Y aquel día llovió. Lo hizo tan fuerte, que parecía el fin del mundo.
Juan lo había predicho.
Siendo el menor de ocho hermanos y único varón, nació con parálisis cerebral. Creció con el cariño y las carantoñas de su madre y de sus hermanas, lo que no ocurrió con su padre, que nunca aceptó la situación y lo trataba con desprecio. Nunca lo quiso.
Un día, con un sol de justicia, el padre llegó cargado de palma fresca, y se dispuso a extenderla en la azotea, para su secado.
Durante el almuerzo, mientras, malhumorado como siempre, amasaba el gofio, Juan le dijo:
-¡Paaa, paaa! ¡Chuss, chuss!
El padre lo miró y, con tono burlesco, contestó:
-¿Cómo va a llover, con el tiempo que hace? ¡Está bonito el sajorín!
Y llovió, con mucha fuerza, destrozando por completo el material para la confección de escobas.
Tiempo más tarde, María la Grande, así llamaban a una vecina corpulenta, siempre vestida con una traje marrón y una especie de babero blanco con cordón dorado en la cintura, tan burletera y entrometida como siempre, le dio a Juan una de esas bromas pesadas que solía dar.
El muchacho, sentado al lado del poste robusto, que hacía de columna para sostener el techo a dos aguas de madera de riga, le dijo, imitando a las campanas doblando:
-Maía, Maía. ¡Dom, dom, dom!
Ella se giró rápidamente y dijo:
-¿Morirme yo? ¡Jajajaja! ¡Está bonito el sajorin!
Aquella misma noche murió María. Dijeron que fue de repente, que así se llamaban los infartos de la época.

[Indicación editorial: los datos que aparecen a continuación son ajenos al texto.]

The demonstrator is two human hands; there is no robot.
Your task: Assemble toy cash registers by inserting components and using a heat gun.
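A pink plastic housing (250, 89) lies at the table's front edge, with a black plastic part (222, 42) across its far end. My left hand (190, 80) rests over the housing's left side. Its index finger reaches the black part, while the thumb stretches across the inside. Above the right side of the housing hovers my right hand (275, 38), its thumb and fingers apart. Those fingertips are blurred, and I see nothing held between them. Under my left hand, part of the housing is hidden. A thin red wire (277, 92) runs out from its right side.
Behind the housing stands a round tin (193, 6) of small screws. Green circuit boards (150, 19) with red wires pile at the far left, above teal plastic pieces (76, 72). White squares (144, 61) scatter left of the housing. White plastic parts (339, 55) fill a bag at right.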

Pasaron los años y, un mal día, a la hora de cenar, Juan no tenía hambre, se puso a golpear el plato de lata, hecho en exclusiva para él. Su Padre, sin pensarlo, le dio una bofetada, que hizo correr la sangre por su cara.
La expresión del resto de la familia fue demoledora. Desde su rincón, Juan no dijo nada, sólo miró fijamente a su progenitor.
Dos años después, el pequeño Juan falleció debido a su enfermedad.
En la misma semana, su padre, que llevaba un brazalete de luto, cargaba la mula con el parto de cochinos para la venta. Y, al pasar por detrás, el animal se asustó tanto que, de una patada, le desfiguró la cara para siempre.
Y cuando se miraba en el espejo, el padre veía la cara de su hijo Juan.